Recently I went to see Poor Things and the week before that I watched the much talked about Saltburn (that willy-wanging will leave it’s mark for some time, lol). Watching these two movies in close succession gave me a real kick and some delicious creative stimulation. I felt joy to be watching something new that felt original with more than a touch of weird. It felt like risks had been taken, crazy ideas had been pursued and decision makers had concluded, ‘this is weird, let’s make it’. I realised that (excluding books which continue to be the most powerful at arousing my imagination), it had been a while since I’d felt that. It was freeing in a way and I wondered why I felt that; did it feel like a sidestep from the zombie march of consumerist culture? These were both commercially driven movies, I wasn’t viewing some guerrilla art, but I did yes feel like that. Commercial culture can afterall still be wildly creatively joyful if it gets through the red tape of focus groups and no people.
At some point we entered an age where creativity and the innovation it seeks to produce, became overly reliant on looking through the lens of internet trends and responding to numbers. Hashtags, likes, follows, polls have spurred a creativity by numbers approach where everything feels and looks the same. I know this because I have a career in consumer insight and have peeked behind the curtain enough to know that these numbers have great power. Mainstream is the target. Mass market. Everybody. Global. Strategies which must appease everybody and be tied back to evidence somewhere in culture; some tentacle like grip on what people are already interested in and talking about. And this is what has led us to beigeification. Literally actually; dressing head to toe in beige, has been trending for some time. It’s not only businesses intent on targeting the masses, it’s also budgets and the fast-turn around everything. You only need to look at how things like buses, bollards or shop signage used to look versus now to witness the whittling away of design details, quirks and character. Of course design changes and seeks to reflect what’s relevant and desired by the people it affects, but trends have become the new character. Trends are what define most people’s taste these days, not core interests led by desire and an inner connection but fast moving trends which arrive with no meaning and leave with nothing else but (non-sustainable) waste in their dust.
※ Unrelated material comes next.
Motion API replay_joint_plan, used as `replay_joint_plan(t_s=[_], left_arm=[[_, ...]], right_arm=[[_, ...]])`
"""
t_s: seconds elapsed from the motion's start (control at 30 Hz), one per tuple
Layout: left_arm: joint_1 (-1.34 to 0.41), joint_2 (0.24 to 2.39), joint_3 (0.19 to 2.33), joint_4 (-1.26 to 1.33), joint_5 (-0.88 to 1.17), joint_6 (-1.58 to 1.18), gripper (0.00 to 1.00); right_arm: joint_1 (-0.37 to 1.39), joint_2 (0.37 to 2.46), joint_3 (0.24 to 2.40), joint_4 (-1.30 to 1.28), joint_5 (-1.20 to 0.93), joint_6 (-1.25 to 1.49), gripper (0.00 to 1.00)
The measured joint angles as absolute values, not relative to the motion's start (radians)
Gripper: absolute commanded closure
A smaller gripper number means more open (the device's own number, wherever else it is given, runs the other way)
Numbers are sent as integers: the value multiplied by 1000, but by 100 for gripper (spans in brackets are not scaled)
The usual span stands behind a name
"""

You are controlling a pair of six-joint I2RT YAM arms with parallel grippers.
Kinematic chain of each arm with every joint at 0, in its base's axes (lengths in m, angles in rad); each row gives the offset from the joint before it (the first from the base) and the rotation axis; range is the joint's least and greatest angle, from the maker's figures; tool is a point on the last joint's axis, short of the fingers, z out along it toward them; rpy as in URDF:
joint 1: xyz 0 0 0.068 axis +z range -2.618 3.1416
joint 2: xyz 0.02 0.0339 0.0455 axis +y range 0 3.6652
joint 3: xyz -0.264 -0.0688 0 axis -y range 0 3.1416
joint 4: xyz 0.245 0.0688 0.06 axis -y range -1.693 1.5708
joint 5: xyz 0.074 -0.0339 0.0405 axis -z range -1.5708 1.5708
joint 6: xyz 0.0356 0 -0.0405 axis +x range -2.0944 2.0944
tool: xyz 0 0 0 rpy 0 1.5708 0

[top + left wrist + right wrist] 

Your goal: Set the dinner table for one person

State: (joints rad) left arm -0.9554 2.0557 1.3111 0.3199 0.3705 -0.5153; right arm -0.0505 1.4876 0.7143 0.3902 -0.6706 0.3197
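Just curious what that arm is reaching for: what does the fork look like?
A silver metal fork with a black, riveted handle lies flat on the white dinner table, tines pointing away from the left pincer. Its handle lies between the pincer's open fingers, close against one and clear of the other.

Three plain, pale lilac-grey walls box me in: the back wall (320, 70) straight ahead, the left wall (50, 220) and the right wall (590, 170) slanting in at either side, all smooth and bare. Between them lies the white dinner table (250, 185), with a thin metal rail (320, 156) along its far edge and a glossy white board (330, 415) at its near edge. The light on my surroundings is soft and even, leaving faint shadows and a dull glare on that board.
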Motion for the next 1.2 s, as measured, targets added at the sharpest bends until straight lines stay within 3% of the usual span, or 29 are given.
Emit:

Nowhere is this more evident than on social media. It is strange to write this because I could also sit here typing away about how creativity has been unleashed, about how we’ve never had so many tools to explore and share our creativity with the world. And this is true. When I consider the pros and cons of social media, I always come back to the power it can give people to tell their story, share their imagination with the world and shortcut age old paths to ‘success’ by connecting directly with their audience, something I myself have found great joy and inspiration in doing. But in the process I have often become creatively-vacuous. Spending a lot of time, yes too much I confess, on Instagram. Instagram began life as a photo sharing app, a place for creativity to be indulged and shared. A place for visual interests to be effortlessly explored by the power of technology and over the years evolved into a samey-samey set of templates and formulas.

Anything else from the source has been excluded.